PEORIA, Ill.– Sexually transmitted infections are on the rise in Peoria County; health leaders say the numbers are alarming.
The incidences of Chlamydia and Gonorrhea continue to be 1.5 to 3 times higher than state and national numbers.
Rates are highest between the ages of 15-29 years old.
Another concern, Syphilis infections rose 81% between 2017-2018.
In 2018 there were 29 confirmed cases of Syphilis reported to the Peoria City/County Health Department. In 2017, there were only 16.
Men accounted for 82.7% of the cases. Men who have sex with men accounted for almost 48% of the cases.
There were six Syphilis cases in the 61603 zip code, six cases in the 61605 zip code, and 17 cases in the rest of Peoria County.
Syphillis incidence rates were highest among individuals between the ages of 40-49 years old.

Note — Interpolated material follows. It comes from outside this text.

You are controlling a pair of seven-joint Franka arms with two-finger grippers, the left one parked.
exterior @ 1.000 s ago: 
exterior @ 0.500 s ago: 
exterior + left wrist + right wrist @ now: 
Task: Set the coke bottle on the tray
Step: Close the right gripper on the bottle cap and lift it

“For several years Peoria County has had disproportionately high rates of sexually transmitted infections in comparison to other counties in the state of Illinois. We rank second-highest for rates of chlamydia and third highest for rates of gonorrhea. Gonorrhea rates actually significantly decreased in 2018 compared to 2017 but they’re still higher than they were in 2016,” said Endress.Katy Endress | Director of Epidemiology & Clinical Services at Peoria City/County Health Department
She also says the highest case rates of STIs are happening in the 61603, 61604, and 61605 zip codes.
In the 61603 zip code, there were 384 cases of Chlamydia. 128 were of people between the ages of 15-29, and there were 142 cases from people between the ages of 20-24.

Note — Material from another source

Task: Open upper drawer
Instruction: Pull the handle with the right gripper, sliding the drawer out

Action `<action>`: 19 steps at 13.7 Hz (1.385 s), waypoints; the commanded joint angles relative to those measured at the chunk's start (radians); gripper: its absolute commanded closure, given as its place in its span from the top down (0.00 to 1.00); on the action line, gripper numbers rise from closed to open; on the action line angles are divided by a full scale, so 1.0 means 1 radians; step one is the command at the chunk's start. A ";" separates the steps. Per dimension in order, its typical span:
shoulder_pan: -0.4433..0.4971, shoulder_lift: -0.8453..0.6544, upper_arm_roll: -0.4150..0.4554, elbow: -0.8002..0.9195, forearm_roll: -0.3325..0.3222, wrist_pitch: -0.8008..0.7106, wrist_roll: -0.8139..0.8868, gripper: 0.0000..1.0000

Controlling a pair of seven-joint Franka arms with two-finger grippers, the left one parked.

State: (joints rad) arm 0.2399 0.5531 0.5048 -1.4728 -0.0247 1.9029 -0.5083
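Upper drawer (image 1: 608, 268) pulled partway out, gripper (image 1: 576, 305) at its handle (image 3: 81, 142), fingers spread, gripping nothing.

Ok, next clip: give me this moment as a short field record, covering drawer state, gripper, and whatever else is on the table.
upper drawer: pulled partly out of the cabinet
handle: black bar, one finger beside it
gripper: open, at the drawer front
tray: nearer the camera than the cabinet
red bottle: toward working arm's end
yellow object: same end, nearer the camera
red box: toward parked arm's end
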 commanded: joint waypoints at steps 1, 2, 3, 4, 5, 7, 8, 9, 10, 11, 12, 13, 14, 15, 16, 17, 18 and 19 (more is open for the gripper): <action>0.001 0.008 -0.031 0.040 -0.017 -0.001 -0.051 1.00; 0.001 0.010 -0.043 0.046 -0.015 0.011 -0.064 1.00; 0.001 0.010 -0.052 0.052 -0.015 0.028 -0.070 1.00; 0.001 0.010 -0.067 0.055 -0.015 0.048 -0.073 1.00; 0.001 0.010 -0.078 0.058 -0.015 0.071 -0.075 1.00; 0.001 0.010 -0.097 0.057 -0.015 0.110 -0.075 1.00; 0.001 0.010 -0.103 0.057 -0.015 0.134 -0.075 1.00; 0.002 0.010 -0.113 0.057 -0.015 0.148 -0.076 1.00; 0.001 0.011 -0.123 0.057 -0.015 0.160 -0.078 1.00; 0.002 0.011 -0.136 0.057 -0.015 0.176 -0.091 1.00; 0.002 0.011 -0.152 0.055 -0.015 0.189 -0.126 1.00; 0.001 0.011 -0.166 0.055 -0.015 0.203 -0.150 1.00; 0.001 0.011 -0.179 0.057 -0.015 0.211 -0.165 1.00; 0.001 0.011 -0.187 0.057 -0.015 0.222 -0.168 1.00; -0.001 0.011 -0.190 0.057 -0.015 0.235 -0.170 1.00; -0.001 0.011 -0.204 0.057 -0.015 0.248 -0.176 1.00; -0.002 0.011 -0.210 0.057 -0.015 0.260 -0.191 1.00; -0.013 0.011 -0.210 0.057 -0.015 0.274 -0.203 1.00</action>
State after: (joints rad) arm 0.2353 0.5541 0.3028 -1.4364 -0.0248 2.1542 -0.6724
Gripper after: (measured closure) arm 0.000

In 61604 the case count was 399. 113 cases were of people between the ages 15-29, and 162 between the ages of 20-24.
In 61605 the case count was 361. 109 cases of people aged 15-19, and 141 cases between people in the age range of 20-24.
“The three zip codes comprised 64% of Chlamydia cases and 75% of Gonorrhea cases while only accounting for 34% of the population in Peoria County,” Endress said.
The total amount of Chlamydia cases reported is 1,781. 1,204 were women, 577 were men.
The overall incidence is 955.0 per 100,000 people.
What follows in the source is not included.